O fungo filamentoso Trichoderma reesei é um produtor altamente eficiente de enzimas lignocelulolíticas, sendo uma espécie de grande interesse biotecnológico. Para a manutenção de sua eficiência na degradação da biomassa, ele deve possuir mecanismos minuciosos para que perceba quais os tipos de fontes de carbono presentes no meio, a fim de ativar ou reprimir seu sistema celulolítico. Transportadores da família MFS desempenham importante papel neste tipo de controle, sendo que o Tr69957 foi caracterizado como tendo afinidades variáveis por diferentes açúcares, além de apresentar vários sítios de fosforilação. Análises computacionais de docking molecular e a expressão heteróloga do transportador Tr69957 em Saccharomyces cerevisiae permitiram a verificação da importância dos sítios de fosforilação no sensing do carbono, uma vez que tanto a fosforilação in silico como a construção de mutantes com mimetização da ausência da fosforilação promoveram alterações na capacidade de interação entre o transportador Tr69957 e os carboidratos celobiose, frutose, lactose, xilose, trealose, manose e maltose, indicando diferentes afinidades pelos açúcares derivados da biomassa lignocelulósica, sendo o transportador de interesse mais apto a interagir com e a transportar de forma energeticamente favorável os di- ao invés de monossacarídeos.
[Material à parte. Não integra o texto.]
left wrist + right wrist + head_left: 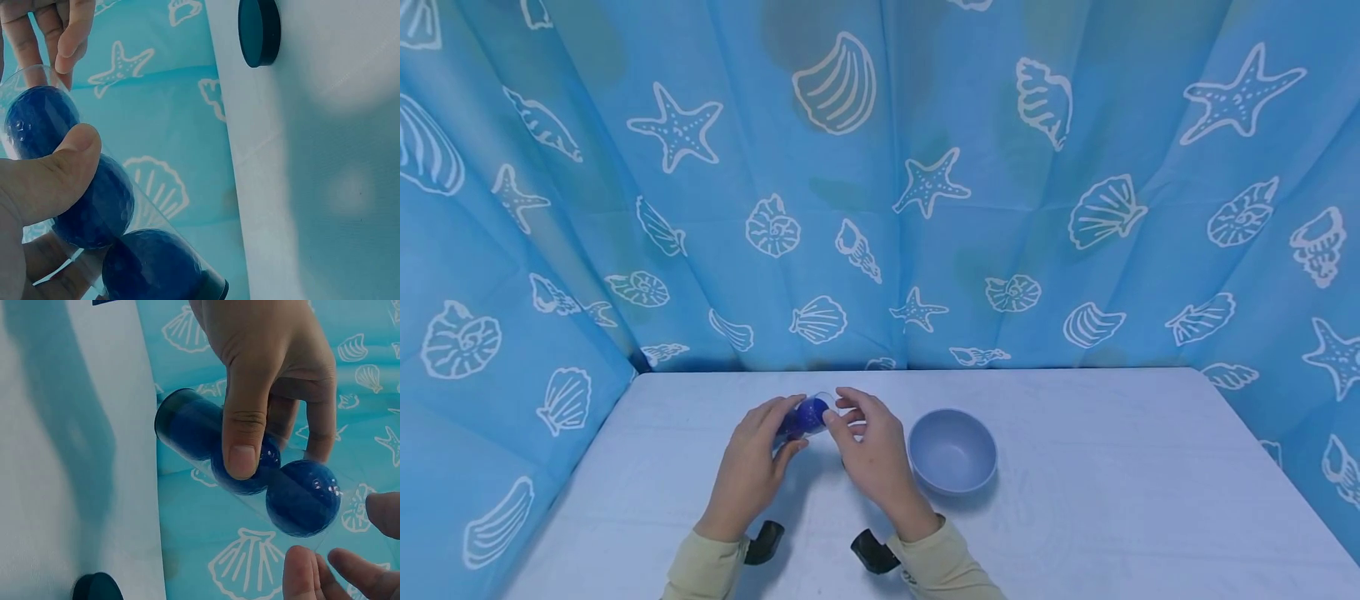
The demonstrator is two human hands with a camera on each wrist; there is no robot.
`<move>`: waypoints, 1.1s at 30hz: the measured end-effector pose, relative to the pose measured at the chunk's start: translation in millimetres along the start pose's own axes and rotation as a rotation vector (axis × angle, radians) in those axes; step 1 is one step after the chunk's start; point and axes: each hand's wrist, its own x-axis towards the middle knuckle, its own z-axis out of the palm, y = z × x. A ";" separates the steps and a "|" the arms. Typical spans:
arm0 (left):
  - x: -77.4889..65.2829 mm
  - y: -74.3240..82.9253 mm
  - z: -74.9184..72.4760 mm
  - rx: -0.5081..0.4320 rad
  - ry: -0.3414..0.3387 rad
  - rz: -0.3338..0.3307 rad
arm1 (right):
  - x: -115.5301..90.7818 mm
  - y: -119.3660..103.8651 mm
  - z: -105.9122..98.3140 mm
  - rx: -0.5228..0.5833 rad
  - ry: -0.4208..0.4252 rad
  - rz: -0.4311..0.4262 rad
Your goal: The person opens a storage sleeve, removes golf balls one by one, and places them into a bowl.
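My left hand grips a clear tube holding three dark blue balls in a row, its thumb laid across the middle one. Tilted, the tube has its dark closed end toward the left and its transparent mouth up toward the right. The ball nearest the mouth is still inside. At that mouth my right hand has its thumb and fingers spread loosely around the rim, with nothing held between them. A dark round cap is on the table, mostly hidden by the right hand in the head view.
A blue-grey bowl stands on the white table just right of my right hand. Black devices are worn at both wrists. A blue curtain with shell and starfish prints hangs behind the table and along its sides.
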 end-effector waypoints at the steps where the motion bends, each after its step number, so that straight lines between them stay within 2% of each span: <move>1: 0.1 0.0 -0.3 0.003 0.001 0.002 | 0.0 0.2 -0.3 0.004 -0.003 0.002; 15: 0.7 1.0 -2.0 0.021 -0.002 0.025 | 0.3 -1.2 -2.6 0.062 -0.038 0.121; 28: 1.1 1.3 -2.9 0.064 -0.005 0.037 | 1.4 1.2 -1.9 0.105 -0.055 0.188; 33: 1.4 1.2 -2.8 0.087 0.016 0.060 | 2.2 3.2 -0.5 0.102 -0.057 0.196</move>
Além disso, os sítios de fosforilação encontrados nos domínios citosólicos da proteína, especialmente na extremidade N-terminal, foram verificados como sendo possivelmente importantes para a sinalização intracelular, o que sugere que a interação entre o transportador Tr69957 e os açúcares do meio externo pode modular alostericamente o funcionamento da proteína, permitindo seu papel como um possível transceptor, influenciando na capacidade de o fungo produzir as enzimas para a degradação da biomassa lignocelulósica. Esses resultados permitem melhor entendimento de como as modificações pós-traducionais podem afetar o sensing de nutrientes extracelulares e, por consequência, a produção de enzimas celulolíticas, abrindo caminhos para a engenharia de proteínas que possam otimizar a produção de bioetanol de segunda geração.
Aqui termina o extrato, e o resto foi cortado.